◆ Exercise directions ◆
The number of lines below containing the word "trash" is all that should be returned.

◆ Records supplied ◆
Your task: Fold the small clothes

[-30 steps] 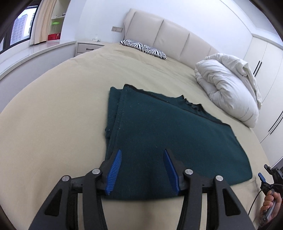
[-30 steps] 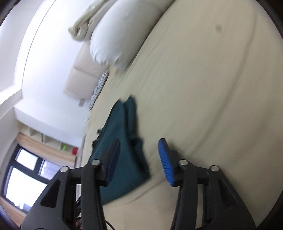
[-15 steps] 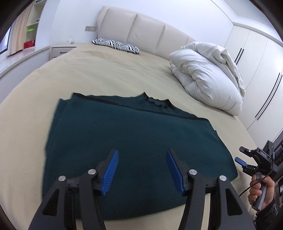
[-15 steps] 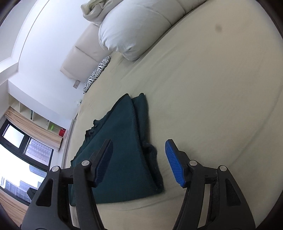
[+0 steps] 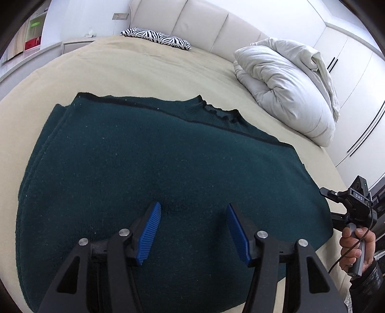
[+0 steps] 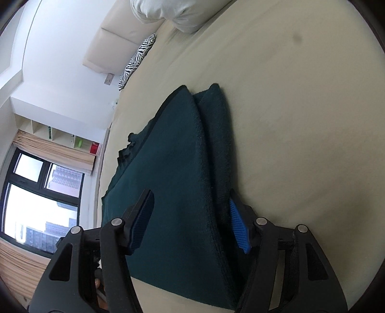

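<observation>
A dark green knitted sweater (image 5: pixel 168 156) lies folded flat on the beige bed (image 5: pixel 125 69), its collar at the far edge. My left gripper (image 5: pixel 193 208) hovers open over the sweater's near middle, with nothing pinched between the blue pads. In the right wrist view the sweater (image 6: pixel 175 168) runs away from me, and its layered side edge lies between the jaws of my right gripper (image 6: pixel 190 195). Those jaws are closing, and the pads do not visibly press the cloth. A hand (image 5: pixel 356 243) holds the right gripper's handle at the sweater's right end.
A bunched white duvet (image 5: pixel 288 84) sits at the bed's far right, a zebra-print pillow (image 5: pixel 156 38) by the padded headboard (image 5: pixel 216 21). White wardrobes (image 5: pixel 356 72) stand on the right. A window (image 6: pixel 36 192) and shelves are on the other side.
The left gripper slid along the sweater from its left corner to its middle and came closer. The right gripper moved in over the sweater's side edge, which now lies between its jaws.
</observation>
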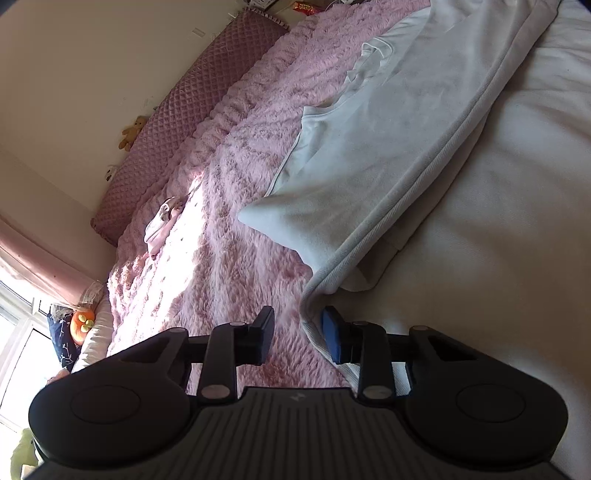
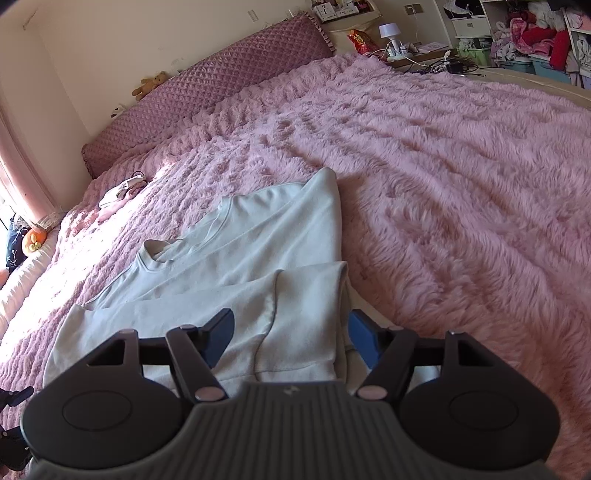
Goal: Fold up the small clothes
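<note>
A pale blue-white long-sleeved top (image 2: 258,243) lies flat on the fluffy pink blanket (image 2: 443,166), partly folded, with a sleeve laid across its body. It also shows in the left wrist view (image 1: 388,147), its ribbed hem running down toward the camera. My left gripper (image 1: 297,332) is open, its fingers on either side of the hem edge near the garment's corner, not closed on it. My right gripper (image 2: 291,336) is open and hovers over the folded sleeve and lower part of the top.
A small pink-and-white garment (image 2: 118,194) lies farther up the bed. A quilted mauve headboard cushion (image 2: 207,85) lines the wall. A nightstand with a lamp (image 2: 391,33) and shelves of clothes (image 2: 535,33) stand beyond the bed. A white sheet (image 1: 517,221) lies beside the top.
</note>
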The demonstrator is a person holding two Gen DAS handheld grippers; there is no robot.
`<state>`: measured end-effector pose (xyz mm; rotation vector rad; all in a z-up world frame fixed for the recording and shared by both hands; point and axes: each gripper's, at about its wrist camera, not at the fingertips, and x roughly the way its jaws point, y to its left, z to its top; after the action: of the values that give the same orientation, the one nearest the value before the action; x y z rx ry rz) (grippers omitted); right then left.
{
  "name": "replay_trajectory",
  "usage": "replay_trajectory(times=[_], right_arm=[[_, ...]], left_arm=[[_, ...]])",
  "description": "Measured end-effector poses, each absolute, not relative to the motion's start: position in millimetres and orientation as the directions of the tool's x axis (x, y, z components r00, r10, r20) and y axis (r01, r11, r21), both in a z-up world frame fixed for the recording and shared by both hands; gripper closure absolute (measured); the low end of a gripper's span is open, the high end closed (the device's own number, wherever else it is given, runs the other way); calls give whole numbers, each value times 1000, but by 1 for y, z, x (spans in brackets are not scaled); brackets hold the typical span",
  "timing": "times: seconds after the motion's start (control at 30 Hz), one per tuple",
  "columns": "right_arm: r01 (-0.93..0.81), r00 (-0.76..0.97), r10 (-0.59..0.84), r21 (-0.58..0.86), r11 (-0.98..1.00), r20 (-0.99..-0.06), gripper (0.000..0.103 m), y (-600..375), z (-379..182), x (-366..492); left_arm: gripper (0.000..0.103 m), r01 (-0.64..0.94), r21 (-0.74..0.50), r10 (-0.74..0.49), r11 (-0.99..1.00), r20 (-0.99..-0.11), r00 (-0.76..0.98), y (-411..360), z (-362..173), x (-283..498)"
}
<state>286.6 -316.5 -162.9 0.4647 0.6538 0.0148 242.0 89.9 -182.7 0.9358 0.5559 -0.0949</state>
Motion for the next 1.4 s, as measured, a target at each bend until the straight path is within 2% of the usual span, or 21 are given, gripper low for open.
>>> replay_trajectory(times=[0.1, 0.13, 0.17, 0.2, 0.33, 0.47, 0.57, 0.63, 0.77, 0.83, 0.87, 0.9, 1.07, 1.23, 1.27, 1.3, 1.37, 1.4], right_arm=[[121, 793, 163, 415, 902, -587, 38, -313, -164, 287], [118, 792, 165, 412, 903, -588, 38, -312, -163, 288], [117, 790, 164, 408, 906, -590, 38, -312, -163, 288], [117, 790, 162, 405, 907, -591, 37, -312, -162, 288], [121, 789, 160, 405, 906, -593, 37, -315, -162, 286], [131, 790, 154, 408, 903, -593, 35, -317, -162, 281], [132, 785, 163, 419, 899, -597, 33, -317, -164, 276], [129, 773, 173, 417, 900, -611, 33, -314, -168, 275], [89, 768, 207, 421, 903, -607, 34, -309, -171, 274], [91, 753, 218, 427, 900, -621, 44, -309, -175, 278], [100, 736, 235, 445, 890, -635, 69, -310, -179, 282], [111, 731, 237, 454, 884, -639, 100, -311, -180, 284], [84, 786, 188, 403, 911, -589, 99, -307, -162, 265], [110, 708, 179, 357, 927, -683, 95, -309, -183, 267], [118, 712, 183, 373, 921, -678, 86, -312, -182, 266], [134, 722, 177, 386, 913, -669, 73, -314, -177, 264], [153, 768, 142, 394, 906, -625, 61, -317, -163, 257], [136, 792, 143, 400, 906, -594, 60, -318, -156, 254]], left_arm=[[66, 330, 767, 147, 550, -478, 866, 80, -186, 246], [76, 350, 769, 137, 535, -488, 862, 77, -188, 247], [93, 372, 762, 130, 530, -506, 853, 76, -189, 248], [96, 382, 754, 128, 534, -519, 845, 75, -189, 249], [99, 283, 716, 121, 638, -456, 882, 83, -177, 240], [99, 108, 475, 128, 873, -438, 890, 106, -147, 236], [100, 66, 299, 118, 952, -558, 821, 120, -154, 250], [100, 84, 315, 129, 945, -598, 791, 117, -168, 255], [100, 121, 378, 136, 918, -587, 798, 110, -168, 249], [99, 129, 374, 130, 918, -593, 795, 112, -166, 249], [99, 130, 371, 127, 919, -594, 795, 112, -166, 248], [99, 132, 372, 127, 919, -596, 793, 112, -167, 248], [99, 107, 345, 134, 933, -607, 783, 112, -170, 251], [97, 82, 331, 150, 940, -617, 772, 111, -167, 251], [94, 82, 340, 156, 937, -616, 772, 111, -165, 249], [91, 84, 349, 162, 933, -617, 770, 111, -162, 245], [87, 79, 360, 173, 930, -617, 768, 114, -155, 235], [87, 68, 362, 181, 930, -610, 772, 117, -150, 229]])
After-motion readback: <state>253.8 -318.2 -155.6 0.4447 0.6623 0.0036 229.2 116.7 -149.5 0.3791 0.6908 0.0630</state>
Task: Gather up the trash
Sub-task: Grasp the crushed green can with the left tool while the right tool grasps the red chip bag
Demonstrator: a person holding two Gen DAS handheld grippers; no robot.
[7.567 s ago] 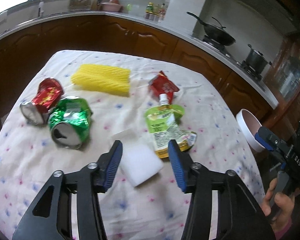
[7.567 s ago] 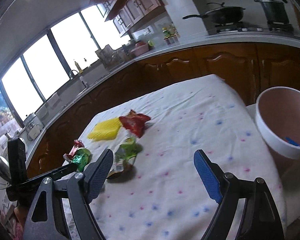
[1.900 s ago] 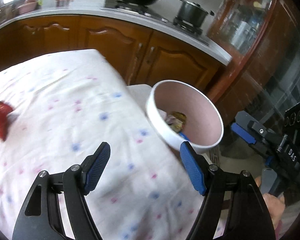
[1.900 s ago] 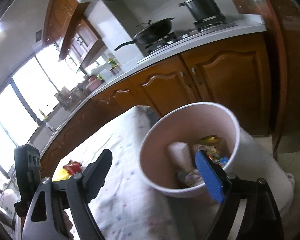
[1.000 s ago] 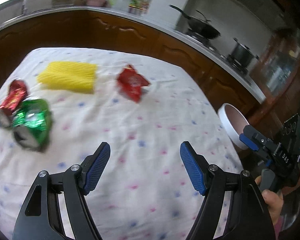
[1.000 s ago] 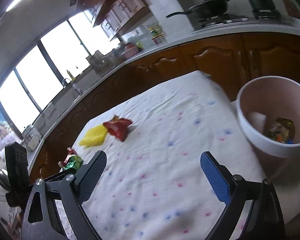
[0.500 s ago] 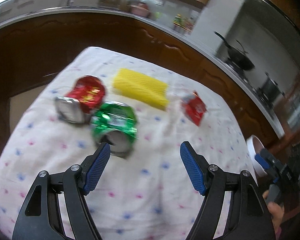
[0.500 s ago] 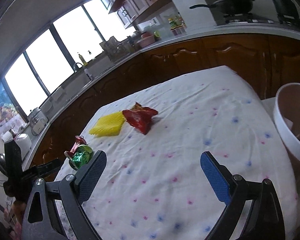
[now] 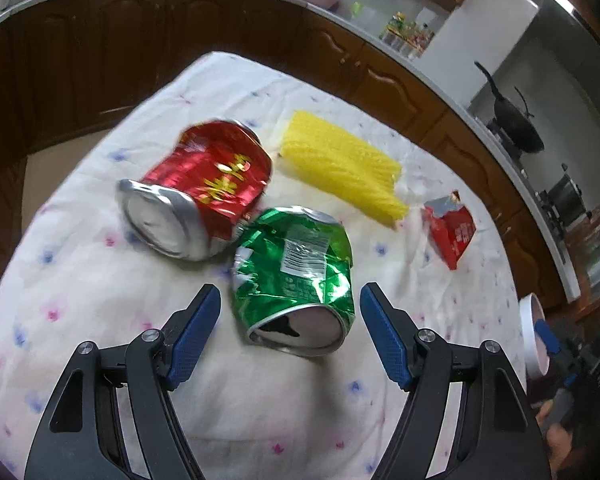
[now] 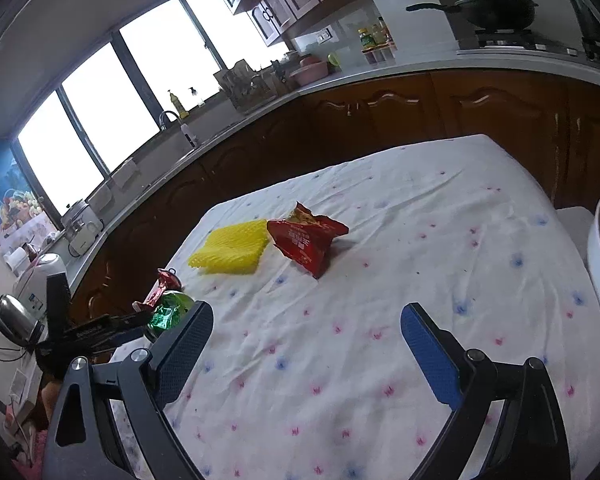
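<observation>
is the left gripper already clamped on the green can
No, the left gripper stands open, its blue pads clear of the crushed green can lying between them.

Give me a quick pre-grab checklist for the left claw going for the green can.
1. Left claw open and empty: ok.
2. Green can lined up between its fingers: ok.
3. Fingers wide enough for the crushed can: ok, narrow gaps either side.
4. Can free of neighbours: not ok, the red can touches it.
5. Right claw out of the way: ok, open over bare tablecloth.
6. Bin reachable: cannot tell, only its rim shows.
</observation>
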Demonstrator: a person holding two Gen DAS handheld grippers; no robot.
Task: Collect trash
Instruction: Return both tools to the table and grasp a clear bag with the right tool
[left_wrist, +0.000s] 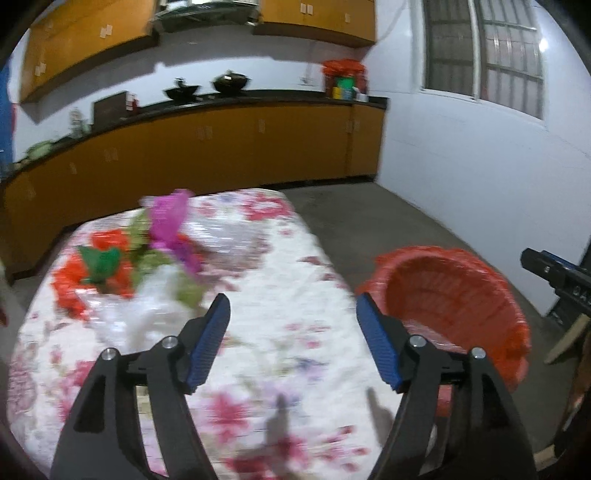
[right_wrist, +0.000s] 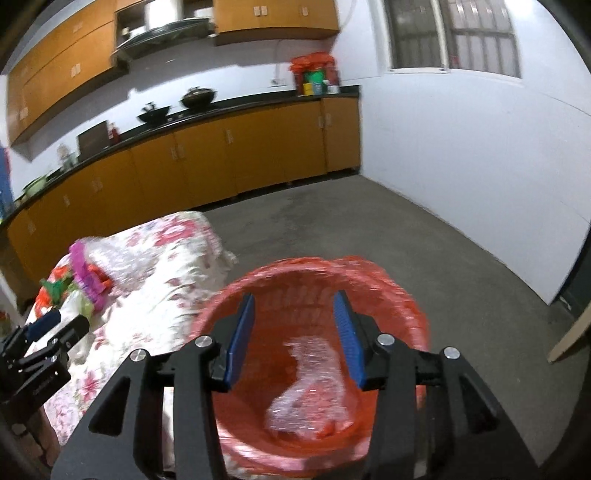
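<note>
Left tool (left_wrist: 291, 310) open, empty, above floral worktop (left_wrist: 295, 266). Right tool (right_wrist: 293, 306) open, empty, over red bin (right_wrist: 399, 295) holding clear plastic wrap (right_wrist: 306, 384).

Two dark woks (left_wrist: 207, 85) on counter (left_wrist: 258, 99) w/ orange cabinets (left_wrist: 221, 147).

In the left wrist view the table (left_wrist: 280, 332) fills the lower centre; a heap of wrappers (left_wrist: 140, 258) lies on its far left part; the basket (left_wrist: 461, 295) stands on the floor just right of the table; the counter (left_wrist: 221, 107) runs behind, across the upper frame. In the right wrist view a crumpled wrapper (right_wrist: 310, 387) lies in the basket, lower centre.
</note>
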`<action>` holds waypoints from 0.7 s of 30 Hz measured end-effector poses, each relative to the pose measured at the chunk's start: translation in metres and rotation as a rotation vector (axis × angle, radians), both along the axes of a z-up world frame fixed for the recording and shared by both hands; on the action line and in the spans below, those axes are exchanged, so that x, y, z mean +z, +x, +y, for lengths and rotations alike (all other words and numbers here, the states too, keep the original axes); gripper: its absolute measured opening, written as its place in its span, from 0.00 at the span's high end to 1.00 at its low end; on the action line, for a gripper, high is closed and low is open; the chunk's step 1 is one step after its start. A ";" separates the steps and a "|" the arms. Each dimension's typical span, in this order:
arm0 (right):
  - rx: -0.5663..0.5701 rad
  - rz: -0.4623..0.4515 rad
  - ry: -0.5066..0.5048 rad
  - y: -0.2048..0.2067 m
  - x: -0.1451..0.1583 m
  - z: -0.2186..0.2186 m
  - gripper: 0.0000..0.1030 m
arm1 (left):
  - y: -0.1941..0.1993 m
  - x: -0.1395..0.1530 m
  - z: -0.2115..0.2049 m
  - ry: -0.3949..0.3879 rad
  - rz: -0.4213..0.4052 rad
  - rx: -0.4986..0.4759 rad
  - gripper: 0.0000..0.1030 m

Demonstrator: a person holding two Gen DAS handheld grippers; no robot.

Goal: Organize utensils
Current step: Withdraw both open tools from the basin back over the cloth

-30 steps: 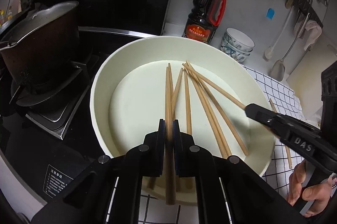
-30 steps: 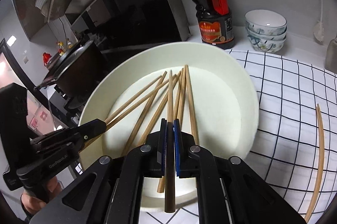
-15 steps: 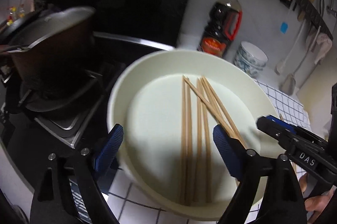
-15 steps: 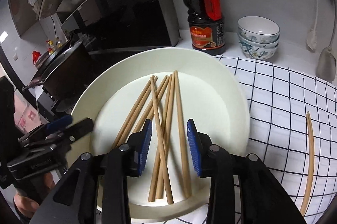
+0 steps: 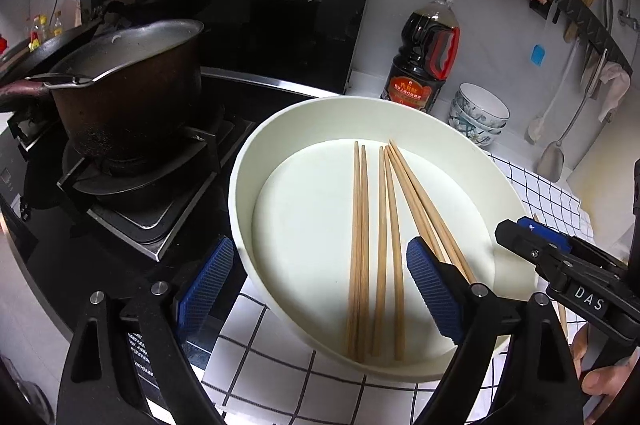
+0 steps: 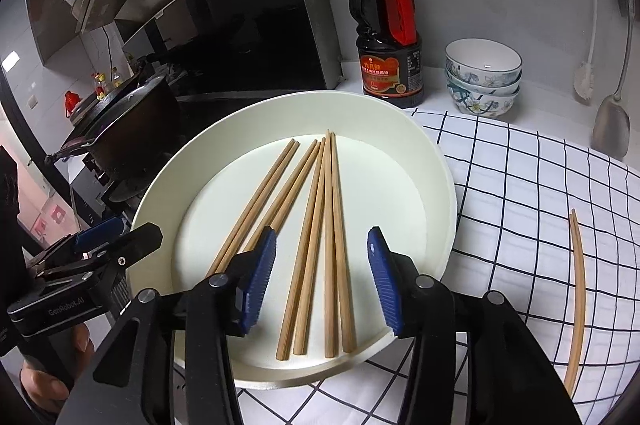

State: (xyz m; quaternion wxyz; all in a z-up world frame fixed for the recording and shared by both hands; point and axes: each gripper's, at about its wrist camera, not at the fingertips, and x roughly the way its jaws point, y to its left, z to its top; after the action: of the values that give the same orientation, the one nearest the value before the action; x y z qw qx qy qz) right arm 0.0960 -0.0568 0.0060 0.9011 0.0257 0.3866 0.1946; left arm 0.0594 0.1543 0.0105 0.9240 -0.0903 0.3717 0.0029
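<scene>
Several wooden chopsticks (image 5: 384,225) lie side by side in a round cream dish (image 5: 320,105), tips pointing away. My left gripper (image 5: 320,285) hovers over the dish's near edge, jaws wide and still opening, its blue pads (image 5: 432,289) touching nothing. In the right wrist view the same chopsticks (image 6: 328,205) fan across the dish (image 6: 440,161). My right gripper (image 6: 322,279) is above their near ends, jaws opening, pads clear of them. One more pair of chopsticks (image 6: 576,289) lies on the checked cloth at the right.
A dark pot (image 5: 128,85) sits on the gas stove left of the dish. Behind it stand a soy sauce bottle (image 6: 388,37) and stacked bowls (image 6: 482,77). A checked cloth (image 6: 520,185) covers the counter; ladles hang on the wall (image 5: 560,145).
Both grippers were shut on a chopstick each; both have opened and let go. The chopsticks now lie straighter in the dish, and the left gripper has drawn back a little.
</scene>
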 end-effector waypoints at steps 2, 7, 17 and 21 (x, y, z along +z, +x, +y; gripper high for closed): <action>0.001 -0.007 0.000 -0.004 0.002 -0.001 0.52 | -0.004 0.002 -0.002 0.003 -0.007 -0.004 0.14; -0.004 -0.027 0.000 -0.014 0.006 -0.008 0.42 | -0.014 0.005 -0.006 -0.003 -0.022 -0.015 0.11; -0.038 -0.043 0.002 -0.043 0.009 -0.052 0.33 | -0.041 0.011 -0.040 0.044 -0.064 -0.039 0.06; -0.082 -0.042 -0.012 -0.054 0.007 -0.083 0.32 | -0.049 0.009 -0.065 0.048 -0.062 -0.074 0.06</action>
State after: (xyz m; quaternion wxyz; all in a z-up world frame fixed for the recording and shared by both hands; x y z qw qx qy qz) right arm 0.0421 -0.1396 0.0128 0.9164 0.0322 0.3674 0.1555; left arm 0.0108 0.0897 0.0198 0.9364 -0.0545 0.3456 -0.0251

◆ Reply to the exercise ◆
2